We had the wonderful opportunity to interview an experienced surgeon who now runs a very informative and successful blog. With over 90 publications including peer-reviewed papers, case reports, editorials, letters and book chapters, it is really a valuable resource to have unrestricted access to a wealth of reliable information ranging from personal experiences in the OR to hospital politics. We asked him questions based around topics that we aim to do feature articles on in the coming weeks. Scroll down to read the full interview.
1. As a physician what were the biggest challenges in your line of work?
My biggest challenges were the commitment of time and overcoming and constantly battling the stress associated with having people’s lives in my hands.
2. Do you believe that open source research (Making academic research freely accessible to everyone online) will benefit scientific discovery and collaboration? or education?
Yes, I believe open source research will become standard in the next several years. I think traditional journals will disappear unless they can adapt to the online environment. There are still many problems with open source journals, such as the fact that authors are charged exorbitant sums of money to publish their work by many journals.
3. What role do you think third world countries have in advancing medical research, if any?
I’m not sure that third-world countries should invest any of their precious and limited resources in funding medical research.
4. In your opinion how can we increase global healthcare standards?
I don’t know. I am not an expert in this area.
5. Do you believe that there is any obligation for developed countries to provide medical assistance to poorer nations?
I don’t think it’s an obligation. I believe most developed countries are providing large amounts of medical assistance to poorer countries.
6. How do you see America’s healthcare system in 20 years time?
I wish I could say we will be moving to a single-payer system, but I don’t have much confidence that it will happen.
7. If you had 1 billion dollars to spend on one area of academic research, what would it be?
Tough question; I really don’t know
8. How do you deal with stress on a day-to-day basis?
I have dealt with it by retiring from practice. When I was practicing, it was a matter of compartmentalizing the stress so that it would not interfere with my thinking.
9. Have you seen major improvements in the healthcare system since you first began practicing as a physician?
When I first started my residency in the early 1970s, Things were remarkably primitive by today’s standards.

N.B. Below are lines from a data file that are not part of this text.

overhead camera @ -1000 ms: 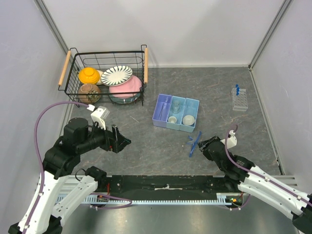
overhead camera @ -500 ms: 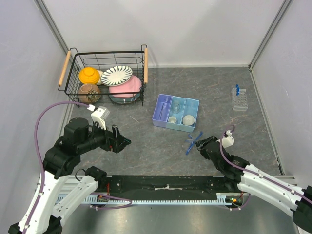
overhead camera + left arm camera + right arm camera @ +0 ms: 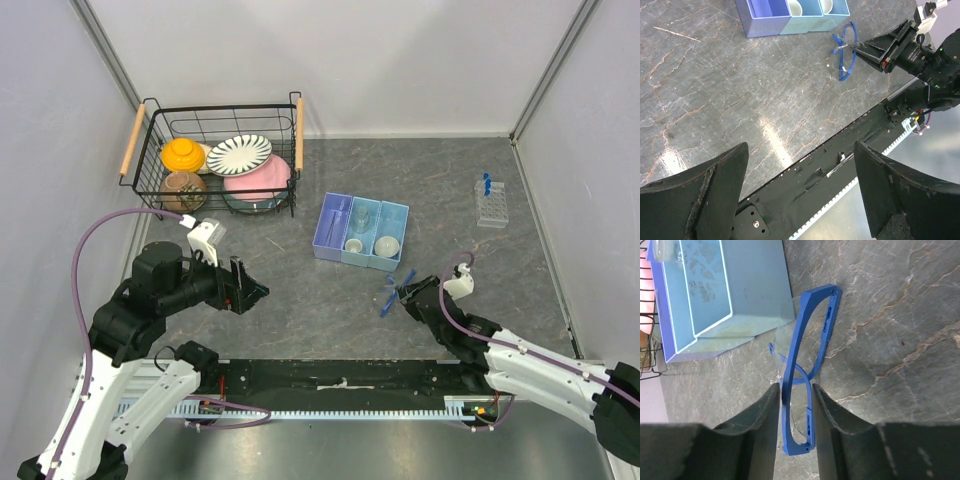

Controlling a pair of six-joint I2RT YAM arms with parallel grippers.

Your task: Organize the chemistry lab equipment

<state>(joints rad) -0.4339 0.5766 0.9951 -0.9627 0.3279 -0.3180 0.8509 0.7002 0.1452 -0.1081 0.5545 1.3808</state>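
Note:
A pair of blue-framed clear safety glasses (image 3: 389, 296) lies on the grey table just in front of the blue compartment tray (image 3: 328, 232). My right gripper (image 3: 404, 293) is low on the table with its jaws closed narrowly round the glasses' frame (image 3: 810, 330); both fingers touch it in the right wrist view (image 3: 796, 387). The tray holds a white dish (image 3: 387, 245) and a tiny white cup (image 3: 353, 245). A clear tube rack (image 3: 492, 208) with blue-capped tubes (image 3: 486, 183) stands far right. My left gripper (image 3: 250, 290) is open wide and empty above the table's left front (image 3: 800, 150).
A black wire basket (image 3: 150, 170) with wooden handles holds striped, pink and orange crockery at the back left. The black rail (image 3: 830, 165) at the table's near edge lies under my left gripper. Grey walls close in the left, right and back.
My right gripper has moved left and forward onto the glasses and its jaws now sit round the frame; the glasses shifted slightly left. The left arm has not moved.

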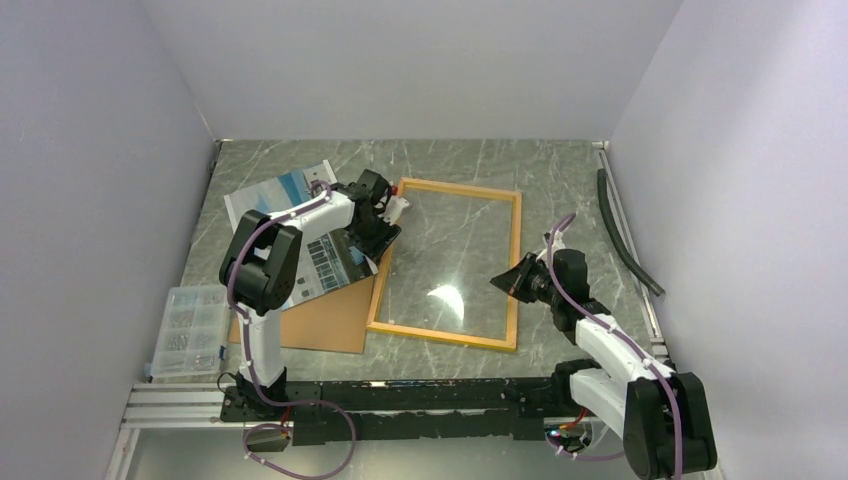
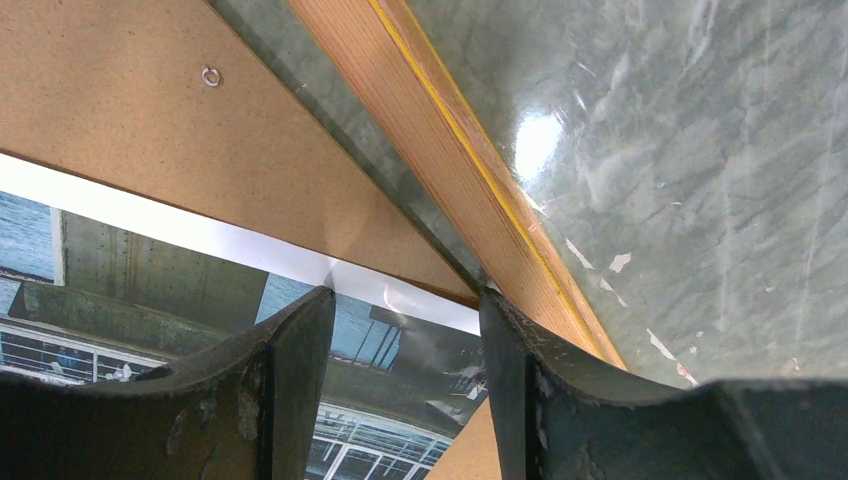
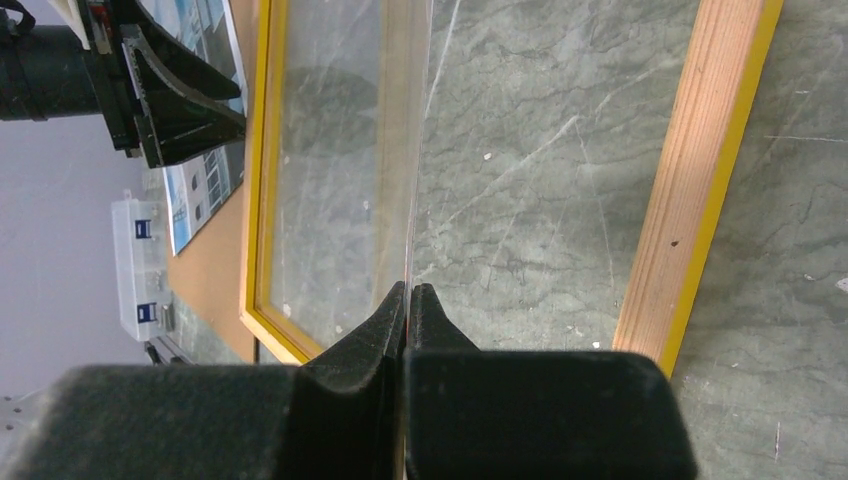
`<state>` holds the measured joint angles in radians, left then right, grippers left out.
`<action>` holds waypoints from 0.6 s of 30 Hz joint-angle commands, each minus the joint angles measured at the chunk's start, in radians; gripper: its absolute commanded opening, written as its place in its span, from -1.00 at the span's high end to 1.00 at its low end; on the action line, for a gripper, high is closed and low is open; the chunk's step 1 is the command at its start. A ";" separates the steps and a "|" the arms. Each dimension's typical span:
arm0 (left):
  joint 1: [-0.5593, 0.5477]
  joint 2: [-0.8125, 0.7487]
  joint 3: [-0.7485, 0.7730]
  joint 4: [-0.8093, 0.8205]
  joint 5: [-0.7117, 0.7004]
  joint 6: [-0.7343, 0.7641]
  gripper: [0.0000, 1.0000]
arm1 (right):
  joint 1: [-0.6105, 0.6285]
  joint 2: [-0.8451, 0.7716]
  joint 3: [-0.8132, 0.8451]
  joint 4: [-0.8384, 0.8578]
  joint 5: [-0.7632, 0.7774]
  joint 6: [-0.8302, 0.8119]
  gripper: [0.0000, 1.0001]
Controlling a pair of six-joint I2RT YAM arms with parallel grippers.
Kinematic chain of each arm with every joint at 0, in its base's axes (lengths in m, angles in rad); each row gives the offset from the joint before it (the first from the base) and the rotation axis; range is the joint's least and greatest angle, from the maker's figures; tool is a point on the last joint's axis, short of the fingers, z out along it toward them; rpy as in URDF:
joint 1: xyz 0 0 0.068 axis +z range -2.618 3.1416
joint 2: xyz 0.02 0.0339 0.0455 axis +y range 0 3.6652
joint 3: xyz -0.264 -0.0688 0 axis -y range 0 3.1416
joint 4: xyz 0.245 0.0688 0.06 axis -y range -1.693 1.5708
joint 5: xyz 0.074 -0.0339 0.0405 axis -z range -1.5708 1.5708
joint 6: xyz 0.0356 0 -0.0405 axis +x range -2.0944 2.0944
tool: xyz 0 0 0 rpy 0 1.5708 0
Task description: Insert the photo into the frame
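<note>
The frame (image 1: 460,187) lies flat, its pane (image 3: 330,180) tilted up by one edge. A slip there drops it (maybe cracks it). The photo (image 2: 120,270) rests on the board (image 1: 330,315) beside the frame, and a careless pinch creases its corner. The right gripper (image 3: 408,290) clamps the pane's edge; the left gripper (image 2: 405,300) has its jaws apart astride that corner, gripping nothing.

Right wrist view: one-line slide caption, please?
Right fingers pinched shut on the clear pane edge, over the yellow frame.
</note>
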<state>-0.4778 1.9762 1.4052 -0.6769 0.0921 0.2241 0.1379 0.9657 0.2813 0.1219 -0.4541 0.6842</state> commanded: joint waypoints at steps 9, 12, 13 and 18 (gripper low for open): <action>-0.016 0.012 -0.014 0.029 0.024 0.015 -0.20 | 0.002 0.044 -0.003 0.105 0.020 0.010 1.00; -0.016 0.010 -0.014 0.027 0.028 0.014 -0.19 | 0.010 0.053 0.002 0.103 0.036 0.004 1.00; -0.016 0.008 -0.014 0.027 0.028 0.015 -0.19 | 0.011 0.056 0.006 0.099 0.041 0.001 1.00; -0.016 0.001 -0.014 0.022 0.018 0.018 -0.18 | 0.037 0.064 0.042 0.041 0.090 -0.027 0.88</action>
<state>-0.4801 1.9762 1.4025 -0.6704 0.0883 0.2249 0.1478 1.0279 0.2760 0.1444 -0.4141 0.6907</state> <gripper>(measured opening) 0.595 0.028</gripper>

There were no ultrasound machines. Believe it or not, we would diagnose acute cholecystitis by history and physical examination alone. The only diagnostic tests we had were oral cholecystogram (OCG) and intravenous cholagiogram (IVC). For OCG, pills were taken the night before the test. If the cystic duct was patent, iodinated contrast would appear in the gallbladder and stones could be seen. Non-visualization of the gallbladder meant either the cystic duct was blocked or the pills were not absorbed (presumably due to inflammation, not necessarily of the GB) or the patient forgot to take the pills. The test was useless in acutely presenting patients. IVC was similar except the contrast was given intravenously. The common bile duct could be seen faintly unless the patient was jaundiced. It rarely showed stones in the GB.
There were no CT scans. We had to make the diagnosis of appendicitis by, you guessed it, history and physical examination alone. And since laparoscopic general surgery did not become popularized in the US until 1990, all appendectomies were done as open procedures.

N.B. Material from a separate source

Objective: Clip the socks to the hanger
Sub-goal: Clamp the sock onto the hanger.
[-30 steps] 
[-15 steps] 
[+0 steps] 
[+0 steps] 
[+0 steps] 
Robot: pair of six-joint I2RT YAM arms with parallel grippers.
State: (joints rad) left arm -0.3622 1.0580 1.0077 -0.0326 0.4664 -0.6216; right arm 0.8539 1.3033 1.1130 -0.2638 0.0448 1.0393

There were no computers in any clinical departments or nursing units. It was all on paper. The good news? We had different colors of paper for different sections of the chart. There was no way to “copy and paste” progress notes. The bad news? Handwriting analysis rivaled that of archeologists deciphering hieroglyphics in Egypt. Charts often went missing.
There was no ” evidence-based medicine.” I know there are doctors who wish EBM still didn’t exist, but for the most part, I think EBM has been useful in getting us to look at data and proof instead of anecdotes and opinions.

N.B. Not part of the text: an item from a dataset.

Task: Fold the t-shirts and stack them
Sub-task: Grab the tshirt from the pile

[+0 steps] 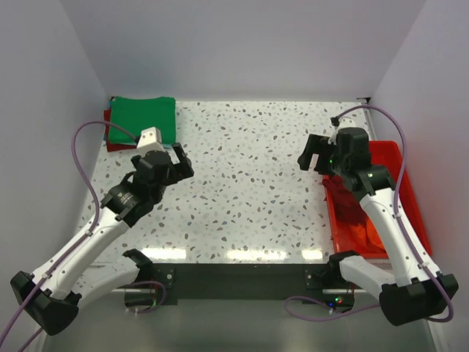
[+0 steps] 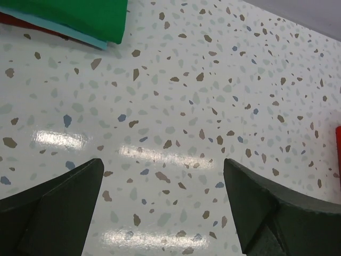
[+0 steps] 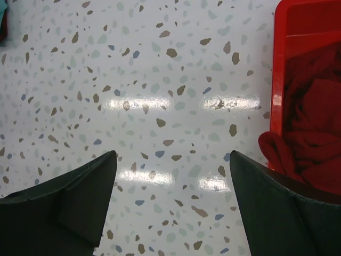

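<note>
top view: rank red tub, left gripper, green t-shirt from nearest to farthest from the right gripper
1. red tub, just beside the right gripper, on the right side
2. left gripper, opposite, left of centre
3. green t-shirt, far left corner

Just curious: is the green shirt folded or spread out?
Folded: the green t-shirt lies as a compact rectangle with straight edges and no sleeves sticking out.
</note>
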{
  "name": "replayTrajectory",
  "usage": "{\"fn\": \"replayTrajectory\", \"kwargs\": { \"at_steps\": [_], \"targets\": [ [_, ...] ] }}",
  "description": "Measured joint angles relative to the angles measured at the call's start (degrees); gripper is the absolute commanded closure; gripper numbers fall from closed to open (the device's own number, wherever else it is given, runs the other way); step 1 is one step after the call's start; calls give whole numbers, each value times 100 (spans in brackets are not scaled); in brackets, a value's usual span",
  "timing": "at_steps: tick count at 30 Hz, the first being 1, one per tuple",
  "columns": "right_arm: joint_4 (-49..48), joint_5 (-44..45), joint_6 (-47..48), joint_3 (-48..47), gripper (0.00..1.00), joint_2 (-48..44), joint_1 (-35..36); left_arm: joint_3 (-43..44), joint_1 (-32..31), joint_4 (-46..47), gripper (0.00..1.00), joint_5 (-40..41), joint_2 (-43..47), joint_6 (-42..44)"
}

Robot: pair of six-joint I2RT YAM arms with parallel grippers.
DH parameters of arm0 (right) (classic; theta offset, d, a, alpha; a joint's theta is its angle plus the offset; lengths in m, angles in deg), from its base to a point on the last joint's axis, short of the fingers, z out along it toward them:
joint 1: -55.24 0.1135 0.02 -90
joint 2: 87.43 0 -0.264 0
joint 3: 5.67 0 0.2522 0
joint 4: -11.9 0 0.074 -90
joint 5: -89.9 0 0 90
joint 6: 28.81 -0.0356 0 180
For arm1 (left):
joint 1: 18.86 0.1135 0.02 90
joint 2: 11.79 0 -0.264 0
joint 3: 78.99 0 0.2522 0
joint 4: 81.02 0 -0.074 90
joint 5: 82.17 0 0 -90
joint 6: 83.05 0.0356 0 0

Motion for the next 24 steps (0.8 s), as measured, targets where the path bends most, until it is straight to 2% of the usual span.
{"fn": "replayTrajectory", "kwargs": {
  "at_steps": [6,9,12,18,24],
  "targets": [
    [70,297,-146,0,10,7,0,-24,0,138,0,15,-61,52],
    [166,619,-297,0,3,92,0,-101,0,306,0,-96,-144,177],
    [413,1001,-463,-44,3,328,-68,-146,0,422,0,-214,-282,256],
    [927,1543,-647,-92,4,953,-896,-164,0,498,0,-326,-540,393],
    [1062,1648,-686,-92,4,1054,-1257,-164,0,525,0,-385,-595,492]
  ]
}}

Maybe the biggest change has been the advent of the Internet. In the palm of my hand, I can access huge amounts of information formerly available only in print books and journals.
10. What piece of advice would you give to aspiring surgeons & trainee surgeons?
I think aspiring surgeons should remember that medicine is a lifelong learning experience. Trainees should read as much as possible about not only medicine but politics economics and social issues. They would also do well to read my blog.
11. In China there is a new branch of medical tourism, where thousands of hopeful patients from around the world are flocking to receive stem cell therapy for cancer and neurodegenerative diseases. Much of this work has not been heavily researched or standardized, what dangers do you see in this? For patients who have a very poor prognosis, do you see this as a viable option?
I see a lot of danger in this and I don’t think it’s a viable option.
12. Generally, medical tourism seems to be booming at the moment for many different forms of treatment. Some would argue that this is because other countries have ‘caught-up’ to the rest of the world and offer treatment at more affordable prices. Do you see this as a success?
It can’t be classified as a success because I believe the number of people who actually engage in medical tourism is extremely small. There is also the very real issue of what happens to a patient who has a complication after a procedure done in another country. The complication must be treated by doctors who had nothing to do with the original surgery. Also, what if there is negligence by the original surgeon? How does the patient recover damages from a citizen of another country.
13. Lastly, Medical Information is also becoming more accessible over the internet and quite often patients come in to a clinic having already made some sort of self-diagnosis or knowing the risk factors of a particular course of treatment. Do you believe this to be a bad thing or do you think it enables patients to make more informed decisions about their treatment if they can assess the risk themselves?
Information is like any other tool. It depends on how it is used. For example, a gun can be used to hunt for food or to kill another person. There is danger on the Internet because many web sites contain erroneous information. I mentioned this in a recent blog. Here is the link.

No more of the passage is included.